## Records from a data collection
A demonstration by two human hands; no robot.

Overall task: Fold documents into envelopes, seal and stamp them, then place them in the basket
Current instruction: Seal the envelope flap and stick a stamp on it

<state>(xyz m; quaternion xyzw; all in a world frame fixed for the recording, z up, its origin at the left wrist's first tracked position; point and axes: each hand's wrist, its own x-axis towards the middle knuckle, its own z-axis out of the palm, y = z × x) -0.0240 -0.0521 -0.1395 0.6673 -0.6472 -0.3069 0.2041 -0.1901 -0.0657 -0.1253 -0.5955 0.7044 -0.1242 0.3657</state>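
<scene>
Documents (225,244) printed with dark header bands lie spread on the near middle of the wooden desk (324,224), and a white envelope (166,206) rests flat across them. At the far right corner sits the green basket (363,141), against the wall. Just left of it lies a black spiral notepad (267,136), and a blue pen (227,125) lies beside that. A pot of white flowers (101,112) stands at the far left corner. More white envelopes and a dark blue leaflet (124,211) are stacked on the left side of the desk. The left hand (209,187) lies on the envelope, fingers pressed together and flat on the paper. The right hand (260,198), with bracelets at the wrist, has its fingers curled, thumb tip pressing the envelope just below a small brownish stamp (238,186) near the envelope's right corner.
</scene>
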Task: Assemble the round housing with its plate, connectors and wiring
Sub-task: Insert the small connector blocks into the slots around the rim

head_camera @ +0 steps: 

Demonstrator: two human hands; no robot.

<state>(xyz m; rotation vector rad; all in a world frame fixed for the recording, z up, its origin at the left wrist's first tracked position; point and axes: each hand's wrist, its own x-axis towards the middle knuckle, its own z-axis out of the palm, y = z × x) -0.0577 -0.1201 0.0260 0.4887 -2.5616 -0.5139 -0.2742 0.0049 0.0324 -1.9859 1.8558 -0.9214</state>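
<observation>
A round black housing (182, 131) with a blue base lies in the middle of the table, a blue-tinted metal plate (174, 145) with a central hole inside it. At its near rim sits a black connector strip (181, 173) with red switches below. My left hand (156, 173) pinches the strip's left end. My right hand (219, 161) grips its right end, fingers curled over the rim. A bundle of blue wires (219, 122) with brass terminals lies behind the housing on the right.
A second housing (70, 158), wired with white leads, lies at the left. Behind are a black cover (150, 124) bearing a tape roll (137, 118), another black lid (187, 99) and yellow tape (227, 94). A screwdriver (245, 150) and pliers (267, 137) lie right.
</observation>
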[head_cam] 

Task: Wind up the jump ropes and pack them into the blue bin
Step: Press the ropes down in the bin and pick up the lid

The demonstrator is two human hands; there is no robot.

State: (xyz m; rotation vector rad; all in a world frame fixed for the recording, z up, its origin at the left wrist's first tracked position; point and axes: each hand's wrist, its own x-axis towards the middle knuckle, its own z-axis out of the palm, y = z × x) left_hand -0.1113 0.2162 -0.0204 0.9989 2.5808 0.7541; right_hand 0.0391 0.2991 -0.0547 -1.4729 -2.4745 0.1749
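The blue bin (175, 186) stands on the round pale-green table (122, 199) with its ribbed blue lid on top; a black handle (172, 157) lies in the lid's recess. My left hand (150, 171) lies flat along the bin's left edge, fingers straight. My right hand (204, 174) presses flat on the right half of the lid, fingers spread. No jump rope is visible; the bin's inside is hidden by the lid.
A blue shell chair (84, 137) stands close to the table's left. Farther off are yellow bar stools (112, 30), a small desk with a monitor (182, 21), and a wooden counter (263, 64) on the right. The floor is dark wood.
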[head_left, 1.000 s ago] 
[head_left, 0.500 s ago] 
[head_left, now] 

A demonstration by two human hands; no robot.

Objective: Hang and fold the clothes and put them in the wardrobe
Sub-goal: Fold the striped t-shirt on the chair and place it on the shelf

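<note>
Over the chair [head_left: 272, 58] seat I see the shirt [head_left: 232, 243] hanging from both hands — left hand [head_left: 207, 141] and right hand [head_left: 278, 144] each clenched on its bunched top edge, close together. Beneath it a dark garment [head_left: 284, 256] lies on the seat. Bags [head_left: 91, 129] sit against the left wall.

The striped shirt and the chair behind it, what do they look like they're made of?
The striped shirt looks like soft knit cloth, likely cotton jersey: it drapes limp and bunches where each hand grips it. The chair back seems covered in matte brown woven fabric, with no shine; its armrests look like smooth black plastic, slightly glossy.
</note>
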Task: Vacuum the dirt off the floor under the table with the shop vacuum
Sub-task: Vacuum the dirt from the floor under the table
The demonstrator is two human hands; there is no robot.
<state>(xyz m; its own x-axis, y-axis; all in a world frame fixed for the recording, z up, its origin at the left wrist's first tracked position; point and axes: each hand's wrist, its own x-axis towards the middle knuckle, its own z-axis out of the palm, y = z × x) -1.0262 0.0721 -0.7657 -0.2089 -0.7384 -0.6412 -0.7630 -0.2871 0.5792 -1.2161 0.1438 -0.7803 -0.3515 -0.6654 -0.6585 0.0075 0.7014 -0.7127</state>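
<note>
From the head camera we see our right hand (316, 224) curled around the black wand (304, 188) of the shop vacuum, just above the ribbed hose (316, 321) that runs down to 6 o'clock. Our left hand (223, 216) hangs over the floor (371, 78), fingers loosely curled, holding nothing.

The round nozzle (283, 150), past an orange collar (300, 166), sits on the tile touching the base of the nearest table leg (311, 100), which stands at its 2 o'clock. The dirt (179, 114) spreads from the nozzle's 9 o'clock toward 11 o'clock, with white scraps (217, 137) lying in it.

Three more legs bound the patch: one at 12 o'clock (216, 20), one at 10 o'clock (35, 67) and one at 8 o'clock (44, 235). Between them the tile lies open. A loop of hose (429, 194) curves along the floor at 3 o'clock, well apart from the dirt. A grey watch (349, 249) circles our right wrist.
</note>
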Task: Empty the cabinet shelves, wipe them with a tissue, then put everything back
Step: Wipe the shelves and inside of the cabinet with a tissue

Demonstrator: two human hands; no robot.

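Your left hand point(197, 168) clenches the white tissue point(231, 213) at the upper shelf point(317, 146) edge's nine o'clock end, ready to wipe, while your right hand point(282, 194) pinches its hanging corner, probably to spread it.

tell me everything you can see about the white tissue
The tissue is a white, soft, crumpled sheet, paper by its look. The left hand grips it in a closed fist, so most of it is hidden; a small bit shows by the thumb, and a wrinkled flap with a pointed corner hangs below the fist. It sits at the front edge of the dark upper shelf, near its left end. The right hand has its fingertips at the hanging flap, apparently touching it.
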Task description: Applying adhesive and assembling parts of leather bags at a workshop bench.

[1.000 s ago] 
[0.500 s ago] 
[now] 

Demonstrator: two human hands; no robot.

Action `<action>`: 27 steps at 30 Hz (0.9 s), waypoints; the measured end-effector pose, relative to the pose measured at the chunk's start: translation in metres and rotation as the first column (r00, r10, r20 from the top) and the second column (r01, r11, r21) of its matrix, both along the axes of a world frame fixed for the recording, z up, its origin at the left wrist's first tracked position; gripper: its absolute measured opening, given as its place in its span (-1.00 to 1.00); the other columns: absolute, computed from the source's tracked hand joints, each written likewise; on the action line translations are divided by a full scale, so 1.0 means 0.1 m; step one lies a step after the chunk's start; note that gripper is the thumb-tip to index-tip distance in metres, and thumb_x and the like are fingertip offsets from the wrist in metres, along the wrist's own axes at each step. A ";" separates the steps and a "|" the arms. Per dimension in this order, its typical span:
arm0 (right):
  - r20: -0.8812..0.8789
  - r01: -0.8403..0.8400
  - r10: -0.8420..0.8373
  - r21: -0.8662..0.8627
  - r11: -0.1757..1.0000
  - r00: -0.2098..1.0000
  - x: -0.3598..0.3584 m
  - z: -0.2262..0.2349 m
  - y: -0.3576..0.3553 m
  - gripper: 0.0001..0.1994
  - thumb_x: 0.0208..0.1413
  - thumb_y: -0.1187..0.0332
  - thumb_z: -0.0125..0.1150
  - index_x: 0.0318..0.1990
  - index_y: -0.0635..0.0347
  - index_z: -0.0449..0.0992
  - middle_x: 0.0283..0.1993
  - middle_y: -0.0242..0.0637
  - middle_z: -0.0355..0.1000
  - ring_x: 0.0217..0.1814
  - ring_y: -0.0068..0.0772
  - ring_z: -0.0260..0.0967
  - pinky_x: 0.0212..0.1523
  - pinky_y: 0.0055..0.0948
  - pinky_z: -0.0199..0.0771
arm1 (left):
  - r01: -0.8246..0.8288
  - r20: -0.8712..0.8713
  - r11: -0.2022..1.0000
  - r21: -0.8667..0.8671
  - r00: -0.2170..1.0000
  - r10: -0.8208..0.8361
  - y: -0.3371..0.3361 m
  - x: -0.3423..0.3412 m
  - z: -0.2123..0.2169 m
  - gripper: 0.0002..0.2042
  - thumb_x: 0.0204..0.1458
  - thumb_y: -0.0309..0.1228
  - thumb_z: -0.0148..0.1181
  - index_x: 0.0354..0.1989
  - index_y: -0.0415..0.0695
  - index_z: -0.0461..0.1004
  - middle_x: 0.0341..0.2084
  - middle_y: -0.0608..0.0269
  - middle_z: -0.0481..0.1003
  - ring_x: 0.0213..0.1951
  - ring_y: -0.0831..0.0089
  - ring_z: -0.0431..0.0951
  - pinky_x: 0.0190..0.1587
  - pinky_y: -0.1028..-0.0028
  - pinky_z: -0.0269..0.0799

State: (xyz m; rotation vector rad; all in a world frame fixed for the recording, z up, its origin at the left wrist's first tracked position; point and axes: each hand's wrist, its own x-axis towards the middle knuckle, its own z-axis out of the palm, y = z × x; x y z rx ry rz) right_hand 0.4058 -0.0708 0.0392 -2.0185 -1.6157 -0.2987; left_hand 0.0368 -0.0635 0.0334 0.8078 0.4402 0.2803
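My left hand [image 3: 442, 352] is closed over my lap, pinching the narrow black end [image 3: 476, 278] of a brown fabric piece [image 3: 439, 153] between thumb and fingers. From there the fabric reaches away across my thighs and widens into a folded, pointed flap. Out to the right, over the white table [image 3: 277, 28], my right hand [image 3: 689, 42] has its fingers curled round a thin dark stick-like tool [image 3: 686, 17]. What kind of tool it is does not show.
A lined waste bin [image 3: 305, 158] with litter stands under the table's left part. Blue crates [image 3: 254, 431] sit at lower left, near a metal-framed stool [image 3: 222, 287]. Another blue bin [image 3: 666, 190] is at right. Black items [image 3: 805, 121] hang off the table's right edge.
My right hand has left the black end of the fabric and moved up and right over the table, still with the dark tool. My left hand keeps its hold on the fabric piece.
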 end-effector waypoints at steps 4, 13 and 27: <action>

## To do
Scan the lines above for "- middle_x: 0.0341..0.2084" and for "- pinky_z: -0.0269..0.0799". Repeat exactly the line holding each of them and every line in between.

## Output below
  - middle_x: 0.0341..0.2084
  - middle_y: -0.0608..0.0269
  - middle_z: -0.0481..0.1003
  - ring_x: 0.0213..0.1951
  - ring_y: -0.0831..0.0089
  - ring_z: -0.0431..0.0951
  - pinky_x: 0.0190..0.1587
  - pinky_y: -0.1028..-0.0028
  - pinky_z: -0.0269..0.0799

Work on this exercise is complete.